Material supplied:
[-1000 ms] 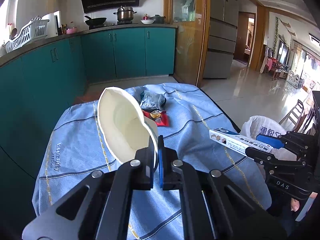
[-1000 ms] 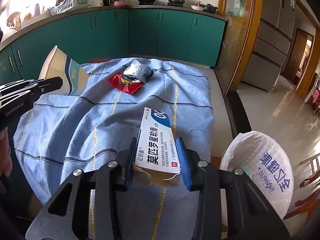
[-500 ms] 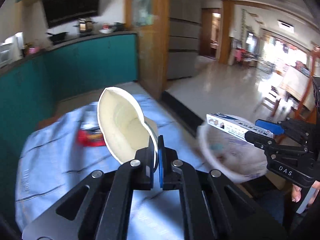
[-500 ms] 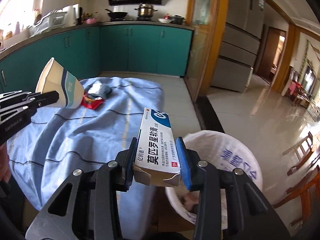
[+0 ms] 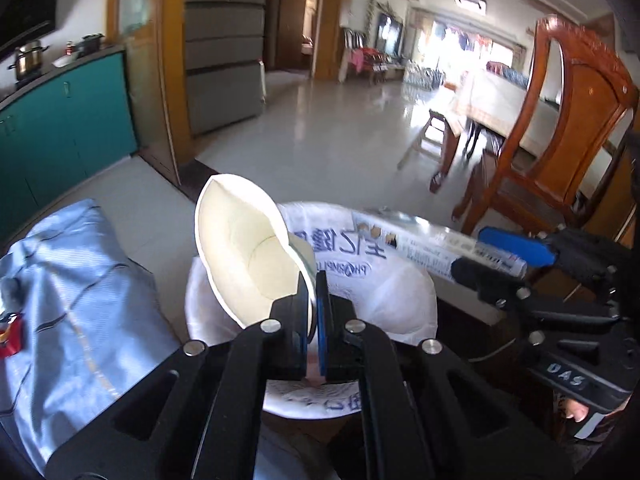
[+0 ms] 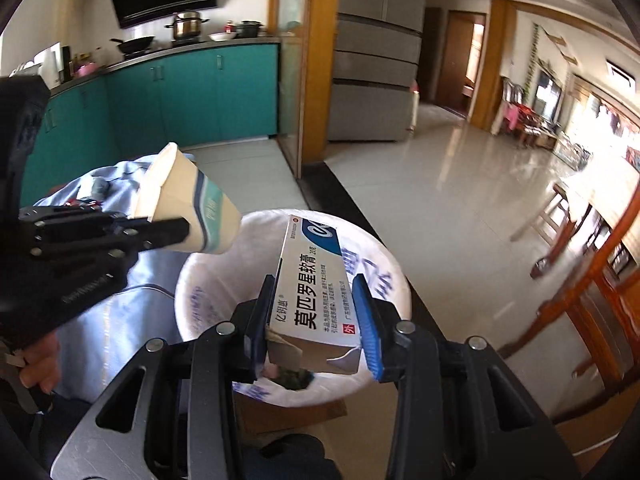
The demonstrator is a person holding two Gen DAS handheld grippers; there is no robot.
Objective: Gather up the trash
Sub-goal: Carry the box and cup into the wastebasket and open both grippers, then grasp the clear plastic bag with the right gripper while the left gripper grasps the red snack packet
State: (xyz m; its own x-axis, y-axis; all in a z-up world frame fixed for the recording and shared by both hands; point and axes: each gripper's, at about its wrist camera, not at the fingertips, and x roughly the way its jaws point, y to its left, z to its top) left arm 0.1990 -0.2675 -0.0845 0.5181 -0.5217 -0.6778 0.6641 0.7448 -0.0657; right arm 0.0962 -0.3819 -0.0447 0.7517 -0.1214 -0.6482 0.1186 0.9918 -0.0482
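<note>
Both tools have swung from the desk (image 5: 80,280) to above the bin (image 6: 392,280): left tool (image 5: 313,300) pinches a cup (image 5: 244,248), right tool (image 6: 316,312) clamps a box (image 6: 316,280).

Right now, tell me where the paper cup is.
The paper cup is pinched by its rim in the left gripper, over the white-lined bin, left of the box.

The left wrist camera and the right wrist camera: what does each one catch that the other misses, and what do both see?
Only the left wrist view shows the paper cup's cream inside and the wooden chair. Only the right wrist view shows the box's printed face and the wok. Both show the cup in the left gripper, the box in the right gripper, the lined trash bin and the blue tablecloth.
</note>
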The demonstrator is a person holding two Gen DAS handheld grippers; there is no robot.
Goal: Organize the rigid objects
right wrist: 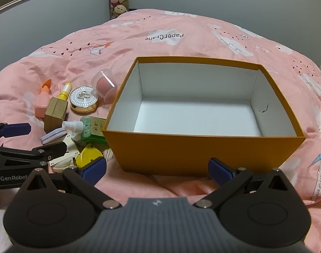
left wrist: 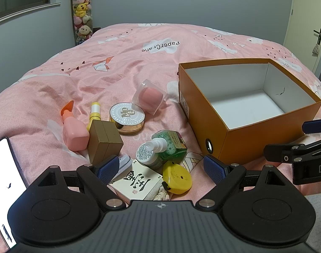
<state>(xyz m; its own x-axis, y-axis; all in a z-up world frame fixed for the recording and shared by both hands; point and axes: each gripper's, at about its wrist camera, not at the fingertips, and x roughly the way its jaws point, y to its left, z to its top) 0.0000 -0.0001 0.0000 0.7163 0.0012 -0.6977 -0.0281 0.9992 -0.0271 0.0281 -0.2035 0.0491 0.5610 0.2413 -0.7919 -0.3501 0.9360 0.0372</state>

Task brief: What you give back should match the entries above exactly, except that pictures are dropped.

Output for this exercise:
[-1000 ms] 
[-1000 ms] 
[-500 ms] 
[-500 ms] 
[+0 ms] 
[+0 ms] 
The demonstrator is a person holding two Gen DAS handheld grippers; there is no robot.
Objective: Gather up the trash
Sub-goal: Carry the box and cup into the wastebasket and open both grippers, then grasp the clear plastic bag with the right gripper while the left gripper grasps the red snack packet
State: (xyz m; its own x-axis, y-axis; all in a z-up world frame fixed for the recording and shared by both hands; point and axes: each gripper's, at about its wrist camera, not at the fingertips, and x roughly the way its jaws point, y to its left, z to its top) left arm 0.1990 -0.2675 -0.0845 0.5181 -0.5217 -0.6778 0.6641 0.7448 -0.0657; right arm 0.0962 -0.3819 -0.0447 0.7517 -0.1214 -0.6482 0.1186 0.9918 -0.0482
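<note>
Both tools have swung from the desk (image 5: 80,280) to above the bin (image 6: 392,280): left tool (image 5: 313,300) pinches a cup (image 5: 244,248), right tool (image 6: 316,312) clamps a box (image 6: 316,280).

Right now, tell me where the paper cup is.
The paper cup is pinched by its rim in the left gripper, over the white-lined bin, left of the box.

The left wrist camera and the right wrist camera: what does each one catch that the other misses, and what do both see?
Only the left wrist view shows the paper cup's cream inside and the wooden chair. Only the right wrist view shows the box's printed face and the wok. Both show the cup in the left gripper, the box in the right gripper, the lined trash bin and the blue tablecloth.
</note>
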The demonstrator is a person holding two Gen DAS handheld grippers; there is no robot.
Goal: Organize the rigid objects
right wrist: 
left wrist: 
<state>(xyz m; its own x-axis, y-axis; all in a z-up world frame fixed for the recording and shared by both hands; point and axes: each gripper's, at about its wrist camera, not at the fingertips, and x roughly the way its jaws point, y to its left, z to its top) 0.0000 -0.0001 0.0000 0.7163 0.0012 -0.6977 -0.0281 0.9992 -0.0271 0.0281 -0.2035 0.0491 0.5610 0.2413 -0.7919 -0.3501 0.9360 0.0372</state>

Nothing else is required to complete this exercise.